What to do:
Without skipping any entry, transcribe the data word for word.

Dataset:
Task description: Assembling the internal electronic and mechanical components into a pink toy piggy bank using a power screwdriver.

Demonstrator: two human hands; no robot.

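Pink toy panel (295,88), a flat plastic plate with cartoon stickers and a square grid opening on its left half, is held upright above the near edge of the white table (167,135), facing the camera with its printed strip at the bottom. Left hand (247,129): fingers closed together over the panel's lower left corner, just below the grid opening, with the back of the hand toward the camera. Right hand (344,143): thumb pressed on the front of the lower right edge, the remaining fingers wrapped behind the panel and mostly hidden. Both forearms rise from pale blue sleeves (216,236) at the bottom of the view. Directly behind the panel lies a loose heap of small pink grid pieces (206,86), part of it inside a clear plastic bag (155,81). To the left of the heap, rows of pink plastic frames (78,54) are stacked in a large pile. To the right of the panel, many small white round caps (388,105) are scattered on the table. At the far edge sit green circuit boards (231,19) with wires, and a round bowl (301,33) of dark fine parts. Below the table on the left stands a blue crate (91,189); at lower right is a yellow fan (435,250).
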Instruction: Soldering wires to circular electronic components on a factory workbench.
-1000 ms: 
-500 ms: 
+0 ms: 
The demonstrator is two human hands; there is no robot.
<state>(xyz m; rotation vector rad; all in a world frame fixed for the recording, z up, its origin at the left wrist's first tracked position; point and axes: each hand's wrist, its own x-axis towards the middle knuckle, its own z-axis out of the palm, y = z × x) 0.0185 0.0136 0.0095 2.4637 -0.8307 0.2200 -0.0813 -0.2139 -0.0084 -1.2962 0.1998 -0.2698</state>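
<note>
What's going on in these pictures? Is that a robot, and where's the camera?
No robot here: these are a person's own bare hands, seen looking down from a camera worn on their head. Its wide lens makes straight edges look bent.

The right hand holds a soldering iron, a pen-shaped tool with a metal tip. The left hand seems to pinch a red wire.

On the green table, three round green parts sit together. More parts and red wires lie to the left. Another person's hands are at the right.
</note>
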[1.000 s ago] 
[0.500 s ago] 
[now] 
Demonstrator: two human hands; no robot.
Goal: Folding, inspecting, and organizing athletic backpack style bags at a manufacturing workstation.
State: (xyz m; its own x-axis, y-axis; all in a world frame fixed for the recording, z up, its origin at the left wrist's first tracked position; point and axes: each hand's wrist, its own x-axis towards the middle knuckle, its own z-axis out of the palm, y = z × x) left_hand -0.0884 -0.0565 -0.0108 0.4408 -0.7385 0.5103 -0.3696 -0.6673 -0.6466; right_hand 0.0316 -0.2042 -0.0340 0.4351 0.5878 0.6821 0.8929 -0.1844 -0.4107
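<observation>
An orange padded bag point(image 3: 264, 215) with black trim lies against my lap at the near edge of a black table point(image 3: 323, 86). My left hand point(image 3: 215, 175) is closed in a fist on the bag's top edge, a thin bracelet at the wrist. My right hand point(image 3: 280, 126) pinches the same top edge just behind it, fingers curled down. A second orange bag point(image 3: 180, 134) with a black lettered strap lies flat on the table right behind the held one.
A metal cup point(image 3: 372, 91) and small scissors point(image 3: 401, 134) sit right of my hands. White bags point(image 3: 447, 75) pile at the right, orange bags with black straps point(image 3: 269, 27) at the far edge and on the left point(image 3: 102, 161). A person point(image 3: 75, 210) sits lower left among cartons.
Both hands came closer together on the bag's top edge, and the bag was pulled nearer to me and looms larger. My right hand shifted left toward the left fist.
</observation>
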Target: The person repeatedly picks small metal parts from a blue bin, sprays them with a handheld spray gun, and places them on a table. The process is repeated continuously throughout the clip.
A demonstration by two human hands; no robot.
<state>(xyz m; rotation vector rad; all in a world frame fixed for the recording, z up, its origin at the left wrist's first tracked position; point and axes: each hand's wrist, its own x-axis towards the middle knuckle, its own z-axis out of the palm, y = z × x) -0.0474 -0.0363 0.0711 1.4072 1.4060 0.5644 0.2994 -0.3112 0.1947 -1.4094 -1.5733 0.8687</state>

Your solution:
Task description: Assembling the internal electronic and mechanical components into a pink toy piggy bank using a power screwdriver.

Demonstrator: two human hands; no robot.

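Pink toy panel (295,88), a flat plastic plate with cartoon stickers and a square grid opening on its left half, is held upright above the near edge of the white table (167,135), facing the camera with its printed strip at the bottom. Left hand (247,129): fingers closed together over the panel's lower left corner, just below the grid opening, with the back of the hand toward the camera. Right hand (344,143): thumb pressed on the front of the lower right edge, the remaining fingers wrapped behind the panel and mostly hidden. Both forearms rise from pale blue sleeves (216,236) at the bottom of the view. Directly behind the panel lies a loose heap of small pink grid pieces (206,86), part of it inside a clear plastic bag (155,81). To the left of the heap, rows of pink plastic frames (78,54) are stacked in a large pile. To the right of the panel, many small white round caps (388,105) are scattered on the table. At the far edge sit green circuit boards (231,19) with wires, and a round bowl (301,33) of dark fine parts. Below the table on the left stands a blue crate (91,189); at lower right is a yellow fan (435,250).
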Instruction: Soldering wires to circular electronic components on a factory workbench.
-1000 ms: 
-500 ms: 
+0 ms: 
The demonstrator is two human hands; there is no robot.
<state>(xyz m; rotation vector rad; all in a world frame fixed for the recording, z up, its origin at the left wrist's first tracked position; point and axes: each hand's wrist, its own x-axis towards the middle knuckle, its own z-axis out of the palm, y = z × x) 0.0185 0.0136 0.0095 2.4637 -0.8307 0.2200 -0.0813 -0.2139 -0.0084 -1.2962 0.1998 -0.2698</state>
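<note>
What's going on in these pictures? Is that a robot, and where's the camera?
No robot here: these are a person's own bare hands, seen looking down from a camera worn on their head. Its wide lens makes straight edges look bent.

The right hand holds a soldering iron, a pen-shaped tool with a metal tip. The left hand seems to pinch a red wire.

On the green table, three round green parts sit together. More parts and red wires lie to the left. Another person's hands are at the right.
</note>
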[1.000 s ago] 
[0.500 s ago] 
[now] 
Demonstrator: two human hands; no robot.
Goal: Folding, inspecting, and organizing athletic backpack style bags at a manufacturing workstation.
State: (xyz m; its own x-axis, y-axis; all in a world frame fixed for the recording, z up, its origin at the left wrist's first tracked position; point and axes: each hand's wrist, its own x-axis towards the middle knuckle, its own z-axis out of the palm, y = z × x) left_hand -0.0884 -0.0565 -0.0108 0.4408 -0.7385 0.5103 -0.3696 -0.6673 -0.6466; right_hand 0.0316 -0.2042 -0.0340 0.4351 0.5878 0.6821 0.8929 -0.1844 -0.4107
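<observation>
An orange padded bag point(image 3: 264, 215) with black trim lies against my lap at the near edge of a black table point(image 3: 323, 86). My left hand point(image 3: 215, 175) is closed in a fist on the bag's top edge, a thin bracelet at the wrist. My right hand point(image 3: 280, 126) pinches the same top edge just behind it, fingers curled down. A second orange bag point(image 3: 180, 134) with a black lettered strap lies flat on the table right behind the held one.
A metal cup point(image 3: 372, 91) and small scissors point(image 3: 401, 134) sit right of my hands. White bags point(image 3: 447, 75) pile at the right, orange bags with black straps point(image 3: 269, 27) at the far edge and on the left point(image 3: 102, 161). A person point(image 3: 75, 210) sits lower left among cartons.
Both hands came closer together on the bag's top edge, and the bag was pulled nearer to me and looms larger. My right hand shifted left toward the left fist.
</observation>
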Target: The person repeatedly picks small metal parts from a blue bin, sprays them with a handheld spray gun, and places them on a table. The process is repeated continuously throughout the clip.
A demonstration by two human hands; no robot.
<state>(xyz m; rotation vector rad; all in a world frame fixed for the recording, z up, its origin at the left wrist's first tracked position; point and axes: each hand's wrist, its own x-axis towards the middle knuckle, its own z-axis out of the palm, y = z × x) -0.0474 -0.0363 0.0711 1.4072 1.4060 0.5644 0.2994 -0.3112 0.1947 -1.4094 -1.5733 0.8687</state>

The exercise requires no further work.